Verma Stuti, Midha Manish, Bhadoria Ajeet Singh
Department of Hospital Administration, Institute of Liver and Biliary Sciences, New Delhi, India.
Department of Amity Institute of Hospital Administration, Amity University, Noida, Uttar Pradesh, India.
J Family Med Prim Care. 2020 Jan 28;9(1):418-423. doi: 10.4103/jfmpc.jfmpc_612_19. eCollection 2020 Jan.
A study of the medical records department of a multi super specialty secondary care hospital in NCR.
Primary data was collected through direct observation and retrospective study of documents maintained in MRD. Secondary data was collected from quality control department books, journals, scholarly articles, and internet.
Sample sizes of 350 retrospective and current medical records were thoroughly scrutinized. Conclusion revealed the hospital has published as exhaustive medical records manual listing and the scope, objective, hierarchy chart, job description, policies, procedures, and processes. The MRD has a well-documented flow process of medical records, but on checking the flow of patient records between Nov 2016 to Feb 2017; it was revealed that in month of Nov 2016, out of the total 278 patients discharged only 276 files were received in MRD and 0.72% files were not received. Moreover, it took over 31 days for 71 patients (23.67%) to receive files in MRD. In Jan 2017, out of 286 patients discharged, only 237 files were received in MRD contrasting to 10.14% files not received. Moreover, it took over 31 days for 28 patients (9.80%) to receive files in MRD. In Feb 2017, out of 268 patients discharged, only 206 files were received in MRD and 22.39% files were not received as on 11 March 2017. This study concluded that there is no effective system in place to monitor/track files from ward/billing section to MRD once the patient is discharged.

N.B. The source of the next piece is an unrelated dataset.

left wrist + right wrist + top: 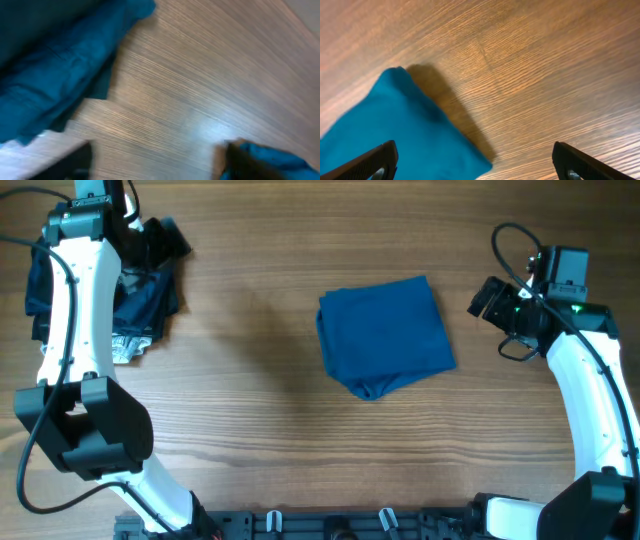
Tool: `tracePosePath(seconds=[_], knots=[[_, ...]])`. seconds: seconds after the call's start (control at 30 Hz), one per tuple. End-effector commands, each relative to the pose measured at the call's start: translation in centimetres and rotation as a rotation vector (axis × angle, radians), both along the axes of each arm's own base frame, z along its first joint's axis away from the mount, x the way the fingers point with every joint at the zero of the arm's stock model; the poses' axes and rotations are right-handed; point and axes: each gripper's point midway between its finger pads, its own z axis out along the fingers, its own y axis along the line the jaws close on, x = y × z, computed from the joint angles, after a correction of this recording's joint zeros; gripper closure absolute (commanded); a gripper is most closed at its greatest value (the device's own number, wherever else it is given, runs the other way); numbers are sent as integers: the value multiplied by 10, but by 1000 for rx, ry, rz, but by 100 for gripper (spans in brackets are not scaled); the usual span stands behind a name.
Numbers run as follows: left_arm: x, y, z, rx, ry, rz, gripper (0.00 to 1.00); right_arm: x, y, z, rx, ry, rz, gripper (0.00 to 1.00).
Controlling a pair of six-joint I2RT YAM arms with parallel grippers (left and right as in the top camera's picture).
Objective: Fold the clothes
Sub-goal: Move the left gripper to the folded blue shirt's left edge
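Across the whole overhead view runs a wooden table (250, 310) with a pale brown grain running side to side. It fills the frame, so nothing of the room beyond shows. A dark rail (330, 525) with small clips lies along its near edge. The left arm (75, 310), white with black joints, reaches up the left side. The right arm (590, 390) rises along the right edge. At the far left corner sits a heap of dark garments (150, 300), navy and black, rumpled, with a light patterned scrap (125, 348) at its near end. The polo shirt (385, 335) lies near the table's middle, folded into a rough, slightly tilted rectangle, medium blue, well apart from the heap. The right gripper (488, 298) hangs just beside the shirt's right edge, released. Its fingers (380, 160) stand wide, with a shirt corner and bare wood below them. The left gripper (155, 159) is over the heap. Its view is blurred, but its jaws stand apart over bare wood, with teal cloth (60, 65) at upper left and a blue fold beside one finger.
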Motion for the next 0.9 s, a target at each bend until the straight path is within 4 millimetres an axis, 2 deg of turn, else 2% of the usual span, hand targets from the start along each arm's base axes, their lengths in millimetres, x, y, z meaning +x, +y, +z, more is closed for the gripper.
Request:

Medical records are valuable to patients, physicians, healthcare institutions, researchers, National Health agencies, and International health organizations. Memories fade, people lie, witnesses die; however, medical records live forever. A thorough system of flow process of monitoring/tracking files is to be in place to ensure accountability, smooth functioning, and quality of care being provided without violating basic patient sight of confidentiality of information.

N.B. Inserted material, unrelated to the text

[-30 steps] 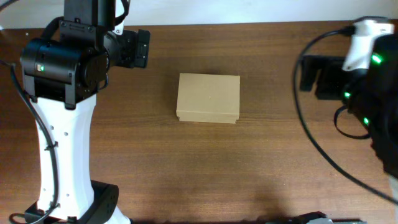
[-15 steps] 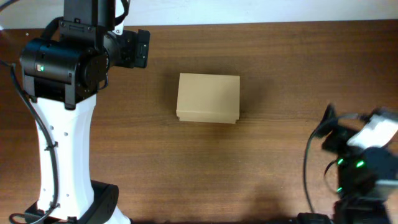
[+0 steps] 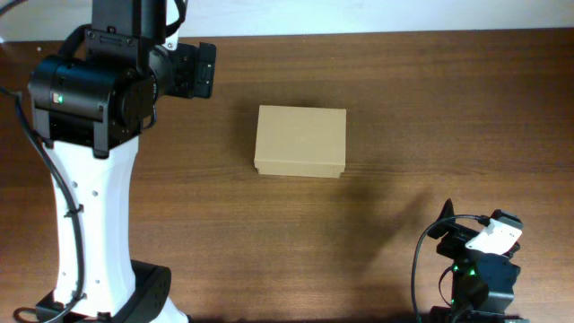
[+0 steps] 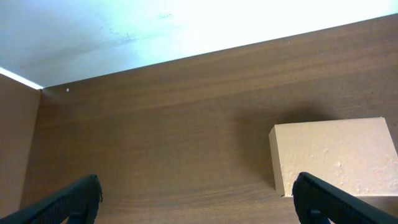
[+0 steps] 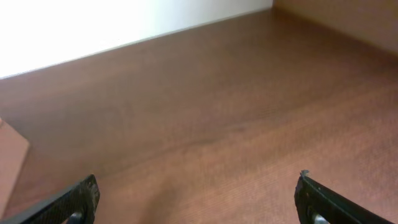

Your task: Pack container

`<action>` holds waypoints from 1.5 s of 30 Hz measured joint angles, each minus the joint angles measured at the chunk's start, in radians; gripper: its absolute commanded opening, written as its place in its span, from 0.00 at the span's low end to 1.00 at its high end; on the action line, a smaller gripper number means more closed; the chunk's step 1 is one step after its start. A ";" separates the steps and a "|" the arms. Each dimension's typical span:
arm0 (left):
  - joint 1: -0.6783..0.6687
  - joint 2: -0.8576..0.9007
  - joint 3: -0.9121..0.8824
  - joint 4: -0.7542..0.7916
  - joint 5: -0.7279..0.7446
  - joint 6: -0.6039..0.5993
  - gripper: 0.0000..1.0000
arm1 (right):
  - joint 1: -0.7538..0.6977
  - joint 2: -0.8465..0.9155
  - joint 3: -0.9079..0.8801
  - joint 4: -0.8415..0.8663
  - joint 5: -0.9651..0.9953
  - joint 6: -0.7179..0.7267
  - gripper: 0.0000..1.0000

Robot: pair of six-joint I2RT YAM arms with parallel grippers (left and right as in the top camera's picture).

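Your container (image 3: pixel 300 141) sits on the brown table (image 3: pixel 404 108) close to the middle of the overhead view, a little toward 12 o'clock. Its flap lid lies flat and shut, and nothing touches it.

Your left arm (image 3: pixel 90 90) stands at 9 o'clock, well apart from the box. In its wrist view the left gripper (image 4: pixel 199 202) has its fingers spread wide with nothing between them, and the container (image 4: pixel 336 155) lies at 4 o'clock, near the right-hand fingertip (whether they touch, you cannot tell from here).

Your right arm (image 3: pixel 475 260) is low at 5 o'clock in the overhead view, well clear of the box. The right gripper (image 5: pixel 198 202) is also spread wide and empty over bare wood. Only a tan sliver of the container (image 5: pixel 9 165) shows, at 9 o'clock on that frame's edge.
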 measured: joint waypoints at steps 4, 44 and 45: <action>0.000 0.000 0.000 0.000 0.000 0.000 0.99 | 0.000 0.000 -0.032 -0.048 0.000 0.000 0.99; 0.023 -0.424 -0.581 0.187 -0.011 0.000 0.99 | 0.000 -0.002 -0.040 -0.043 0.000 0.000 0.99; 0.038 -0.478 -0.657 0.229 -0.015 0.000 0.99 | 0.000 -0.002 -0.040 -0.043 0.000 0.000 0.99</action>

对新德里国家首都辖区一家多专科二级护理医院的病历科进行研究。
通过直接观察和对病历科保存文件的回顾性研究收集原始数据。二级数据从质量控制部门的书籍、期刊、学术文章和互联网收集。
对350份回顾性和当前病历的样本量进行了全面审查。结论显示该医院已出版详尽的病历手册,列出了范围、目标、层级图、职位描述、政策、程序和流程。病历科有记录完善的病历流转流程,但在检查2016年11月至2017年2月期间的患者病历流转情况时发现,2016年11月,在总共278名出院患者中,病历科仅收到276份文件,0.72%的文件未收到。此外,71名患者(23.67%)的文件在病历科的接收时间超过31天。2017年1月,在286名出院患者中,病历科仅收到237份文件,10.14%的文件未收到。此外,28名患者(9.80%)的文件在病历科的接收时间超过31天。2017年2月,在268名出院患者中,病历科仅收到206份文件,截至2017年3月11日,22.39%的文件未收到。本研究得出结论,患者出院后,没有有效的系统来监测/跟踪从病房/计费部门到病历科的文件。
病历对患者、医生、医疗机构、研究人员、国家卫生机构和国际卫生组织都很有价值。记忆会消退,人们会说谎,证人会死亡;然而,病历却永远存在。需要建立一个完善的文件监测/跟踪流转系统,以确保问责制、顺畅运作以及在不侵犯患者基本信息保密权的情况下提供优质护理。